* **Brief**:
For the records below, output each line exactly as it appears, from the first through the line with "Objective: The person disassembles".

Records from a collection
.....
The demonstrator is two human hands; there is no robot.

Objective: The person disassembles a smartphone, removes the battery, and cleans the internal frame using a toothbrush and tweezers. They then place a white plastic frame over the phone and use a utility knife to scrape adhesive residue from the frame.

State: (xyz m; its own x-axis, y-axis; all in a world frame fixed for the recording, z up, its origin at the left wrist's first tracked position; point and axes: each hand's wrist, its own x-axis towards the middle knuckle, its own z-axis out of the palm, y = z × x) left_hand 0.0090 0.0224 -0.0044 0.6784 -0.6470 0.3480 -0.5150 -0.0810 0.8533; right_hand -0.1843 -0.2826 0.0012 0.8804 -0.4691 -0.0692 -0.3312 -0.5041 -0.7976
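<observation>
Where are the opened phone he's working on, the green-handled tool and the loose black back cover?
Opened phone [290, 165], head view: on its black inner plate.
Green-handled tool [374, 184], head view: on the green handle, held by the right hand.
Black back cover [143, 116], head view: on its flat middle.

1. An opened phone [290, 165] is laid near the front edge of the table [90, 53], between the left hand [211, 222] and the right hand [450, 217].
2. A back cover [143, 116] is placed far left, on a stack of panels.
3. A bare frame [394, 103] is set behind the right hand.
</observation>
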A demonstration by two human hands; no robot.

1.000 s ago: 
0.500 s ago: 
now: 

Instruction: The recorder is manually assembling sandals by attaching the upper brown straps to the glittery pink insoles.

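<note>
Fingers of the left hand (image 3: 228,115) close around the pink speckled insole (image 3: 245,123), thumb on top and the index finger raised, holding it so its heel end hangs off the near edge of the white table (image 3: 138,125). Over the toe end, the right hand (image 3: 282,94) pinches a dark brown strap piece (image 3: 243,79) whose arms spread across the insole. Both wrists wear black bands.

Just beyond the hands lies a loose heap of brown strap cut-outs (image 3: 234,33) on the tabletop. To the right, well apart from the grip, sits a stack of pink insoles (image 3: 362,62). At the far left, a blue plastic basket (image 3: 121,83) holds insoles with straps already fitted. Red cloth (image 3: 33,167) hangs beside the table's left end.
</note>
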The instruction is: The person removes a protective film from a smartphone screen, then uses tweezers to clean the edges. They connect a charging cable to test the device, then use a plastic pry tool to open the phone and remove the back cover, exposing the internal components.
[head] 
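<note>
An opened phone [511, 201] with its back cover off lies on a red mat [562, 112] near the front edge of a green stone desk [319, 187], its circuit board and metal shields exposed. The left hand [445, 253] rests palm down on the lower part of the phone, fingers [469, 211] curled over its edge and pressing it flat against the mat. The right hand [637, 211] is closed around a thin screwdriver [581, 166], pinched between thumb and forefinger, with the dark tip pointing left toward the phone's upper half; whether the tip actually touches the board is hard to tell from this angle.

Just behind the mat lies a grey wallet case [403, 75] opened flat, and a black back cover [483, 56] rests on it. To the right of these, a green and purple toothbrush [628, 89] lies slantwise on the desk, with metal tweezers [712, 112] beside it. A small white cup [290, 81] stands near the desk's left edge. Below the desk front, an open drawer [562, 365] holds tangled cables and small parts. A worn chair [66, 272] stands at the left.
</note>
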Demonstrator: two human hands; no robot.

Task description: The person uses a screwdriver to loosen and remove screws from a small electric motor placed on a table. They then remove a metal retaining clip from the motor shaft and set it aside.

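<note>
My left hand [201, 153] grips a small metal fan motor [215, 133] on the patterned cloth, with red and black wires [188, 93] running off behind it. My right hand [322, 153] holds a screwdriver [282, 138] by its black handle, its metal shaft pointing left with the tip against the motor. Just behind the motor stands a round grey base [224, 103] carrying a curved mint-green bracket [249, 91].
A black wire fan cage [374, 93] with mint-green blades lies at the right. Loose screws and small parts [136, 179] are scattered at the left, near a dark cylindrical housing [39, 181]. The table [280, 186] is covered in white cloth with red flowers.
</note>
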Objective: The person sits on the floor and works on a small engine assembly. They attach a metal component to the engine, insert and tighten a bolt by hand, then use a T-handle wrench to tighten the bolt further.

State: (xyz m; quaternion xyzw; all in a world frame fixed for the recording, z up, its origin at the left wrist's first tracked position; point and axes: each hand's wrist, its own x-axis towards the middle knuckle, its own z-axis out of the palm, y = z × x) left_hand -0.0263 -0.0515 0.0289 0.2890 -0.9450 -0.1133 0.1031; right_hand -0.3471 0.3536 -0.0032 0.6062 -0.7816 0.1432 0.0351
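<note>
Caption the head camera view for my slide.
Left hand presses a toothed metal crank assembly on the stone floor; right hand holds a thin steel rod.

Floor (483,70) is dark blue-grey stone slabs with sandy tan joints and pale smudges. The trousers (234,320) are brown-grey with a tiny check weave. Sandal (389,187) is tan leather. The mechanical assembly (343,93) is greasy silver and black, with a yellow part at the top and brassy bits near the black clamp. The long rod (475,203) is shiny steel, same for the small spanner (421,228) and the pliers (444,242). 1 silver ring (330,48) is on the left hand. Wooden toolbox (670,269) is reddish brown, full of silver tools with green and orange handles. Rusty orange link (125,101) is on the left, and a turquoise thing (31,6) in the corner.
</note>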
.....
* **Output for this task**:
The demonstrator is two human hands; there is no robot.

Objective: The person disassembles a smartphone, removes the battery, and cleans the internal frame using a toothbrush and tweezers. They then place a white plastic frame over the phone and use a utility knife to scrape adhesive residue from the frame.

No additional output will be generated.